Effective AI Infrastructure or Why Feature Store Is Not Enough
Modern AI Infrastructure could accelerate the ML lifecycle and create a peaceful interaction between Data Scientists & Engineers. But, what are they? And how they differ from MLOps?
In the last few years, the AI industry exploded and had an enormous advancement. This growth has led to numerous new projects aiming to standardize the model development. Still, model development is only half of the job, and most projects fail to deploy to production.
Deploying a model as a functional unit of a product(aka ML-driven product) remains an art that requires its practitioners to carefully craft all of the pieces together one by one in a waterfall methodology. Modern AI infrastructures, as described below, have the potential to change that.
Although Scrum and Agile methodologies became popular in the tech industry, these methodologies cannot be applied when developing ML-driven products due to the fragile dependencies between the steps:
- Data discovery — Data teams collect information from internal and external resources.
- Data preparation — Data teams transform raw data and curate relevant data points relevant to the problem (aka “data features”).
- Model training — Data scientists are experimenting with the data to solve an objective.

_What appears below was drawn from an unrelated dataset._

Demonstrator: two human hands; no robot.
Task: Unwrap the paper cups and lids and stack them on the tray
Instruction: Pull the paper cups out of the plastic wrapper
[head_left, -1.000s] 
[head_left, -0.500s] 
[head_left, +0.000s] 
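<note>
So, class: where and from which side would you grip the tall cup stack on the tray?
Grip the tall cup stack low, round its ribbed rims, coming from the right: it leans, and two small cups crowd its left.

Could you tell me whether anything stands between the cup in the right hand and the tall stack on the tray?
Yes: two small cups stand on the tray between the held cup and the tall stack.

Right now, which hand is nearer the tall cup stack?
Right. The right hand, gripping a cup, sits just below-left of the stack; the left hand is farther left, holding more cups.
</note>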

- Model validations —Data scientists are tracking model experiments and find the best performing model.
- Production code —Engineers are writing a micro-service that utilizing the model to serve predictions in production usage.
- Deployment & Test —Production code should be designed for scale and deployed and tested using the organization’s CI/CD system.
- Continuous monitoring and learning
Although the ML-driven product development cycle(aka ML Workflow) is a very complex process, we can split it into three major stages: (1) Preparation, (2) Training, (3) Productization.
The most challenging part of the ML lifecycle, which is also the main barrier, is, indubitably, the Productization stage.
Providing the model with features with time-of-prediction accuracy(aka live features) can generate the most accurate and up-to-date prediction, which is mandatory for ML-driven products.
However, it is still very challenging due to the infamous friction between DS and SW Engineers.
SW Engineers need to work closely with the Data Scientists who trained the model to make it production-ready. Sometimes they even reverse-engineer their peer’s code or rewrite it entirely from scratch.
To build such a solution, they need to write a new micro-service application that:
- Wrap the model’s weights inside an inferencing code.
- Online transforming the data from the production data sources, as precisely as we did in our preparation process into “live features.”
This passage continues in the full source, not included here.